By all accounts, the war has turned ultra-violent as Danger Room blog called it a few months ago,
with Petraeus bringing in the full weight of the U.S.. military to bear on the insurgents. U.S. Special Forces stepped up raids, taking out hundreds of militants, surface-to surface missiles were fired to clear the Taliban in Kandahar, and tanks deployed in Helmand to crush them.

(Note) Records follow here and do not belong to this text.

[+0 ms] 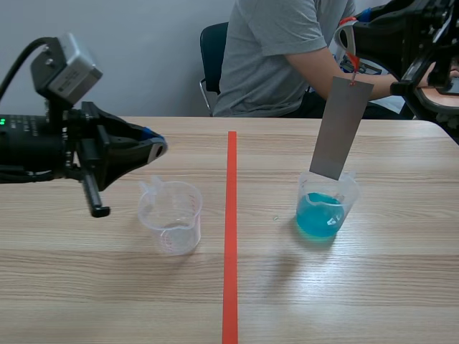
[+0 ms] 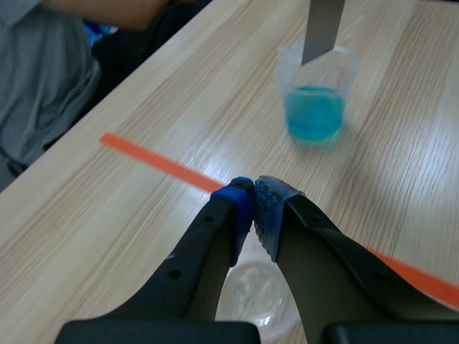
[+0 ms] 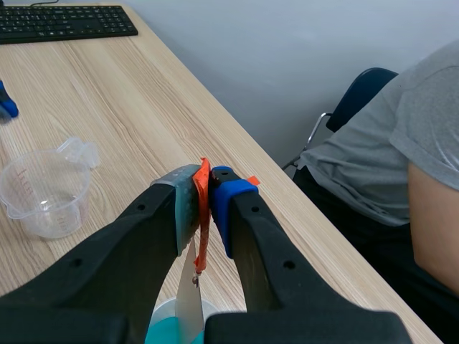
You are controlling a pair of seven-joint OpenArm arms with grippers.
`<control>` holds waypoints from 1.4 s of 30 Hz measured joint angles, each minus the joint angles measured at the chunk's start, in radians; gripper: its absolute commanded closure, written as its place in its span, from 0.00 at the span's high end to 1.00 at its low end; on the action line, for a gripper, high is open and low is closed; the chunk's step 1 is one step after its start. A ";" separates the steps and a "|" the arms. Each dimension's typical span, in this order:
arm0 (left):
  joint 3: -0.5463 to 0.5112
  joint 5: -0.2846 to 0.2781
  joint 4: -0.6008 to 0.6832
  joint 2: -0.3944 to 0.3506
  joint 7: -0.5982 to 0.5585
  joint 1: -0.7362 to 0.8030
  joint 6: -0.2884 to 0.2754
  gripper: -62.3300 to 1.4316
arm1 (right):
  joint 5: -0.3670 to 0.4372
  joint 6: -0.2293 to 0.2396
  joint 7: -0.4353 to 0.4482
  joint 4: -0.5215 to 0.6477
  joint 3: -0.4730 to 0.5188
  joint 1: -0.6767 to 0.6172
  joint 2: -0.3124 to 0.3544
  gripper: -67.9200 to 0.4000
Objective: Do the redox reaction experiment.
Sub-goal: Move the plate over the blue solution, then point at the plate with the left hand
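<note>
Strip (image 1: 341, 129) | pinched in your right gripper (image 3: 203, 195), tip at beaker (image 1: 326, 218) rim below | undipped | left gripper (image 2: 252, 208) closed, empty.

Thin grey metal strip (image 1: 341, 129), flat and rectangular, hanging nearly upright just below the jaws of the right gripper (image 3: 204, 188), held only by a short orange-red tie (image 3: 203, 215) pinched between the two pads. Lower end of the strip at the mouth of a small clear plastic beaker (image 1: 327, 204), upright directly under those jaws, roughly a third full of bright blue liquid (image 1: 319, 215); unclear whether metal meets liquid. Second clear plastic beaker (image 1: 172, 217) of the same kind, with pouring lip and faint red scale marks, upright and empty, just under the closed jaws of the left gripper (image 2: 252, 195), not touching them.
</note>
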 measured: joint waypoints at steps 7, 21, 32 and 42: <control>0.182 0.022 -0.072 0.149 0.045 -0.143 0.085 0.08 | 0.000 0.000 0.000 0.000 0.000 0.000 0.000 0.03; 0.320 0.021 -0.422 0.447 0.037 -0.296 0.151 0.08 | 0.000 0.000 0.000 0.000 0.000 0.000 0.000 0.03; 0.321 0.072 -0.594 0.631 0.034 -0.305 0.151 0.08 | 0.000 0.000 0.000 0.000 0.000 0.000 0.000 0.03; 0.320 0.074 -0.673 0.713 0.033 -0.323 0.157 0.08 | 0.000 0.000 0.000 0.000 0.000 0.000 0.000 0.03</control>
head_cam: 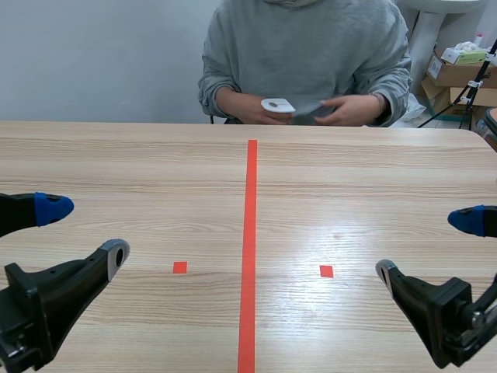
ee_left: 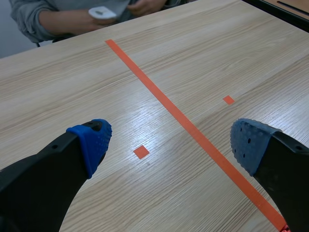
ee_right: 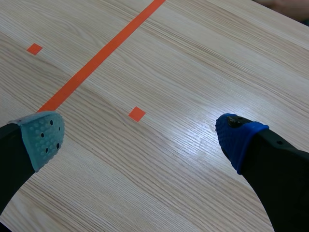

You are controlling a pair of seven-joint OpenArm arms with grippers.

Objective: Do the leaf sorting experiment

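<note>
A person in a grey hoodie sits across the table and holds a small white dish point(head_cam: 278, 105) with a dark speck in it, along with a darker grey piece point(head_cam: 314, 113), just above the far edge. The dish point(ee_left: 102, 12) also shows far ahead of my left gripper. My left gripper point(head_cam: 81, 231) point(ee_left: 169, 142) is open low at the near left, with nothing between its fingers. My right gripper point(head_cam: 431, 246) point(ee_right: 137, 135) is open at the near right, likewise holding nothing. No leaves lie on the table.
The wooden table point(head_cam: 155, 171) carries a red tape line down its middle and a small red square on each side. Cardboard boxes point(head_cam: 458, 74) and a stand sit behind the table at the far right.
</note>
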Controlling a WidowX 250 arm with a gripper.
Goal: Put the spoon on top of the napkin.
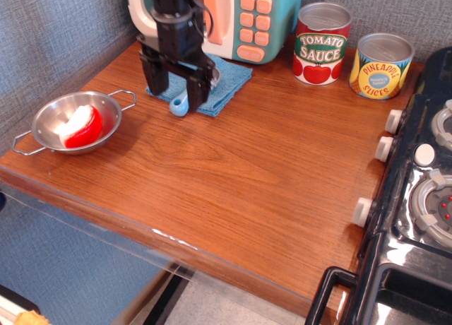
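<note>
The spoon lies on the blue napkin at the back of the table. Its light-blue handle end pokes over the napkin's front edge onto the wood. Its grey bowl is mostly hidden behind the gripper. My gripper hangs just above the spoon. It is open, with one black finger on each side of the handle, and holds nothing. The napkin lies flat in front of the toy microwave, and the gripper covers its left part.
A steel bowl with wire handles holds a red-and-white toy at the left. A toy microwave stands behind the napkin. A tomato sauce can and a pineapple can stand at the back right. A toy stove borders the right edge.
</note>
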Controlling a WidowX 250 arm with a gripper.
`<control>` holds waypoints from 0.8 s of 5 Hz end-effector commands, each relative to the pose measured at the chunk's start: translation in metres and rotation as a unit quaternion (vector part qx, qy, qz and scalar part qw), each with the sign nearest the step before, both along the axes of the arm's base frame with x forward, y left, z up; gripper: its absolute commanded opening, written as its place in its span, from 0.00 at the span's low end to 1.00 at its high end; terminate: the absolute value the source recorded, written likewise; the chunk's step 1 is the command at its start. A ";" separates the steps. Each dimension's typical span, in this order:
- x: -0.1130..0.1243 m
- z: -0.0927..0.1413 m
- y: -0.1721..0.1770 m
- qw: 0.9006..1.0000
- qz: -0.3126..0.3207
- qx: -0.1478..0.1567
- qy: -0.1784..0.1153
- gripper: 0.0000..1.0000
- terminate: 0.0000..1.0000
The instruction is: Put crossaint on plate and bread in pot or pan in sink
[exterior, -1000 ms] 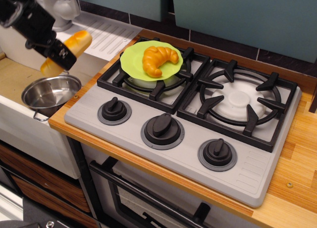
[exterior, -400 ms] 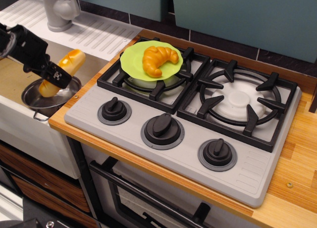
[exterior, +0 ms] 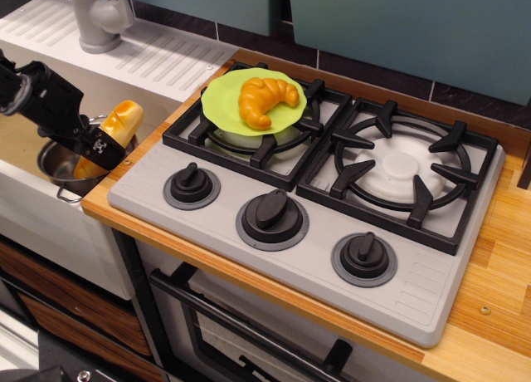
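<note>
Bread point(exterior: 114, 129) clamped between the jaws, tilted, lower end already down inside the pot point(exterior: 62, 164) directly beneath them in the sink point(exterior: 37, 201). Crossaint point(exterior: 264, 99) well off to the jaws' far side, lying on the plate point(exterior: 217, 108) over a stove point(exterior: 315, 191) burner, so likely second step nearly done. Next: part the jaws to drop the loaf, then lift straight up, clear of the pot rim.

One crossaint point(exterior: 265, 100) and one plate point(exterior: 217, 100). One bread point(exterior: 116, 126), one pot point(exterior: 58, 164), one sink point(exterior: 25, 133), one tap point(exterior: 98, 15). Two burners point(exterior: 401, 169) and three knobs point(exterior: 272, 213). One gripper point(exterior: 98, 146).
</note>
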State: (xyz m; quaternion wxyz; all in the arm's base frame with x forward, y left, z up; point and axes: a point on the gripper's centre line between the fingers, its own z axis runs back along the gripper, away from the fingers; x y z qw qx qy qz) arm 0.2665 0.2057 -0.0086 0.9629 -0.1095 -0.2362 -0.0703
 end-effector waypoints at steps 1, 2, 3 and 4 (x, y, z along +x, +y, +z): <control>0.007 0.058 -0.009 0.999 0.005 0.053 -0.004 1.00 0.00; 0.008 0.078 -0.011 0.998 0.006 0.066 0.011 1.00 0.00; 0.007 0.111 -0.015 0.995 0.015 0.090 0.038 1.00 0.00; 0.005 0.146 -0.022 0.991 0.027 0.116 0.063 1.00 0.00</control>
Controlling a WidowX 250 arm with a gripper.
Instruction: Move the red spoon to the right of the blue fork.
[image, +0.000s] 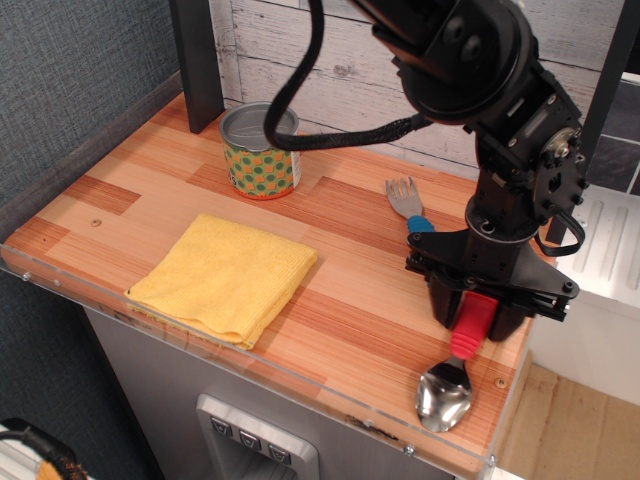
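The gripper is clamped on the red handle of the spoon near the counter's front right corner, the silver bowl pointing at the front edge. The fork lies just behind, tines toward the back edge, its handle mostly hidden. 1 can stands near the back left; 1 yellow cloth lies by the front edge.

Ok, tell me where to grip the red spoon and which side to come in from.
Grip the thick ribbed handle of the red spoon, not the smooth rounded bowl near the counter's front edge. Come straight down from above with the fingers across the handle's width, since it lies flat. The gripper already straddles that handle, with the blue fork close on its left.
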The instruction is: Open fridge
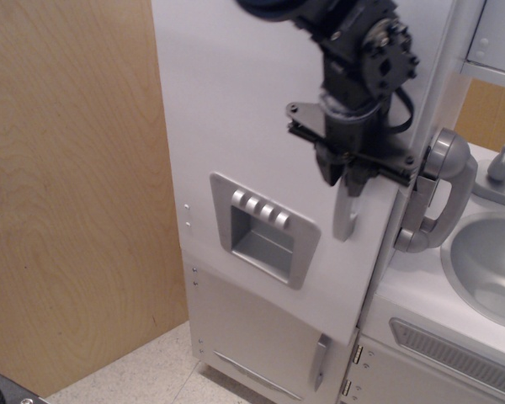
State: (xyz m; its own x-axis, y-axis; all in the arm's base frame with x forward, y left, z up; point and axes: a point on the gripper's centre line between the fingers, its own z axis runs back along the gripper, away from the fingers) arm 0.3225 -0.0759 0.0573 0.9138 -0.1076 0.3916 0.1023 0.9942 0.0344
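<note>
The tall silver-grey fridge (pixel 244 109) fills the middle of the view. Its large upper door carries a recessed four-button dispenser panel (pixel 263 229) and a long vertical handle (pixel 346 212). My black gripper (pixel 343 177) comes down from the top and is shut on the upper part of that handle. The upper door stands slightly ajar: its right edge has swung out from the cabinet and its lower right corner overlaps the lower door. No white shelves show through the gap.
The smaller lower door (pixel 261 337) with a short handle (pixel 320 360) is shut. A sink cabinet (pixel 454 337) with a grey phone (pixel 438 202), basin (pixel 488 265) and tap (pixel 501 162) stands at the right. A wooden panel (pixel 67 194) is at the left.
</note>
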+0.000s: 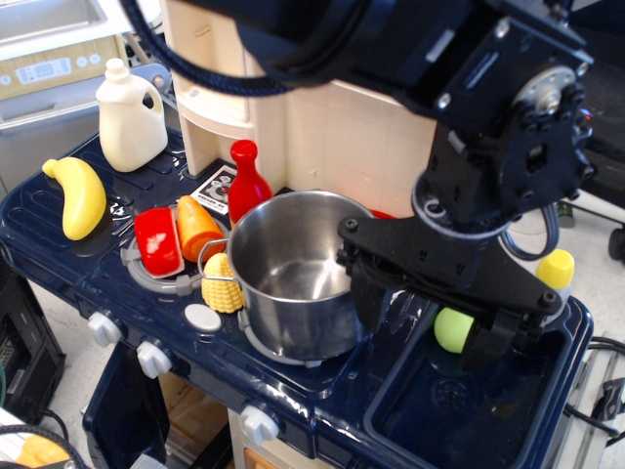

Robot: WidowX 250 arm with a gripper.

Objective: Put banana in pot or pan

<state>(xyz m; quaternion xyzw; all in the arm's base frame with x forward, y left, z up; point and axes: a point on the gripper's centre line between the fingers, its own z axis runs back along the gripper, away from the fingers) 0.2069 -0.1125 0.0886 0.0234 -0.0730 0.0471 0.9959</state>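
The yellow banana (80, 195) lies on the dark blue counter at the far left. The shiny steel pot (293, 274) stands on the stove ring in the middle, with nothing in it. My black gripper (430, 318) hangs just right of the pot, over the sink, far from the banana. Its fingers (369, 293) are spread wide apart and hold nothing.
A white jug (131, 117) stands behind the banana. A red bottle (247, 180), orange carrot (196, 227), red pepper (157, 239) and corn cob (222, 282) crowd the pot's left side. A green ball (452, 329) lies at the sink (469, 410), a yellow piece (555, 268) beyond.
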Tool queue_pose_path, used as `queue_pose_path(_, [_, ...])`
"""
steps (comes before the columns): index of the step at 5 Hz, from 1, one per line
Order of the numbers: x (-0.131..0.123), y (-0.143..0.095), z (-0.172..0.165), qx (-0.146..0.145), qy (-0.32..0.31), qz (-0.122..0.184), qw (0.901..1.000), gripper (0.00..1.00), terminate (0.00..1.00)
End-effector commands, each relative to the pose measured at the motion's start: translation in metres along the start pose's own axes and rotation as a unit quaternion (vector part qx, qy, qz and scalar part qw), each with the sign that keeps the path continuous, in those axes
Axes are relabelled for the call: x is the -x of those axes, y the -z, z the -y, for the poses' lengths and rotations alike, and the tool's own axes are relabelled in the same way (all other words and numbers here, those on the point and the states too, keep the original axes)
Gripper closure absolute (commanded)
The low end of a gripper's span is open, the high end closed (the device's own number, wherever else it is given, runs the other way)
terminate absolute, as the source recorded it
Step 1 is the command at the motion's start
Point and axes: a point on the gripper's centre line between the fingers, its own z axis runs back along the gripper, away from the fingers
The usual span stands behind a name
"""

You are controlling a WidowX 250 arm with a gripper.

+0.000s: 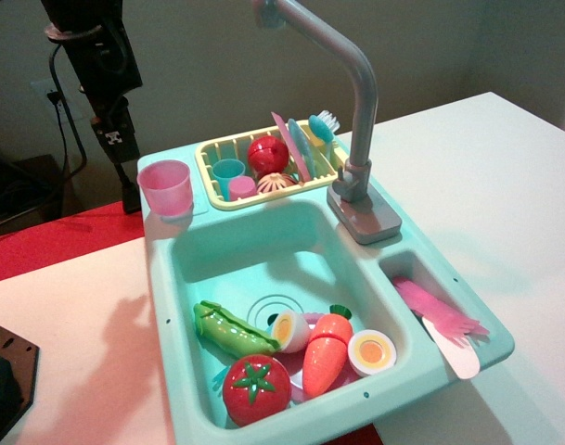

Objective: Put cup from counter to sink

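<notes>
The translucent pink cup (166,188) stands upright on the light-teal counter (197,206), at the back left corner of the toy sink unit. The sink (254,250) is the deep basin just in front of it, with a ringed drain (275,306) and toy food at its near end. My gripper (129,190) hangs from the black arm at the top left, just left of and behind the cup and apart from it. Only one dark finger shows clearly, so I cannot tell whether it is open.
A tall grey tap (356,111) rises at the sink's back right. A yellow dish rack (208,176) behind holds a blue cup (228,171), a small pink cup (243,187) and a red ball (267,154). Tomato (256,389), carrot (326,350), pea pod (234,331) and egg halves lie in the basin.
</notes>
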Motion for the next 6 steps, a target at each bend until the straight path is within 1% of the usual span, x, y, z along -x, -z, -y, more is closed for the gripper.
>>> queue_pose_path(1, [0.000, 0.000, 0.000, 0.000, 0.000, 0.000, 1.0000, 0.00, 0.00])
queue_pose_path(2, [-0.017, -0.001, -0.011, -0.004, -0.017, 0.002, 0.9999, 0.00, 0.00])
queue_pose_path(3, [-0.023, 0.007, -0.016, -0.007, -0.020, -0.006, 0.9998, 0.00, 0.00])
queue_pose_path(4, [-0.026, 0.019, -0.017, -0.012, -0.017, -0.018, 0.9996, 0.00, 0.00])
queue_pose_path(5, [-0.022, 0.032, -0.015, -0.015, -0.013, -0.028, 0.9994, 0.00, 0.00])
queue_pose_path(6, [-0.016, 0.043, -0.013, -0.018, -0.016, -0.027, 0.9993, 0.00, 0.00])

Air strikes, the weapon of last choice under previous General Stanley McChrystal’s winning the hearts and minds strategy, rose to their highest level since the invasion in 2011, with 1,000 attacks in one month alone. U.S. generals are again talking of ”shock and awe” to destroy the Taliban, a far cry from the population -centric-strategy pursued earlier with its stress on avoiding civilian casualties. The level of civil casualties in the past few months, though, doesn’t seem to have risen in proportion to the intensity of the war effort [emphasis added], which means operations are much more accurate probably because of better intelligence, more involvement of the ANA, and perhaps foreign forces have just gotten better over a period of time...
ISAF and the ANSF have established reasonably solid security in Herat and Kabul, the authors say. They are maintaining more tenuous security in the Jalalabad Bowl and fighting to push stability up the Konar River Valley. Regaining control of Helmand, Kandahar, southern Uruzgan, and parts of Zabul has been ISAF’s main effort for the past 18 months and has seen much progress. The situation in Loya Paktia, Ghazni, and parts of Logar and Wardak has not yet received adequate attention.
Insurgents retain the ability to move through and attack in Wardak, Logar, Parwan, and Kapisa Provinces, although their ability to stage from those provinces into
Kabul itself has been significantly degraded. South of Kabul, direct-action teams have taken a toll on the Haqqani Network and its affiliates in Greater Paktia, Logar, and southern Wardak Provinces. An American battalion pushed into the Andar District of Ghazni Province (directly south of Ghazni City and a significant insurgent stronghold) to support the Polish Task Force that has responsibility for that province. But Ghazni remains heavily under the insurgency’s influence, as evidenced by the almost total failure to persuade the province’s large Pashtun population to vote in the parliamentary elections in September.
The authors said reports about the hitherto peaceful north slipping into Taliban control were somewhat overblown [emphasis added]. The insurgents do not have the momentum and the major inhabited areas in the north and the west —Balkh Province (where Mazar-e Sharif is located), Herat City and Province, the famed Panjshir Valley, Bamian Province, northern Ghazni
and northern Day Kundi Provinces (which, together with Bamian, form the Hazarajat, the area inhabited by the Hazaras)—remain generally stable and do not face an increasing Taliban threat...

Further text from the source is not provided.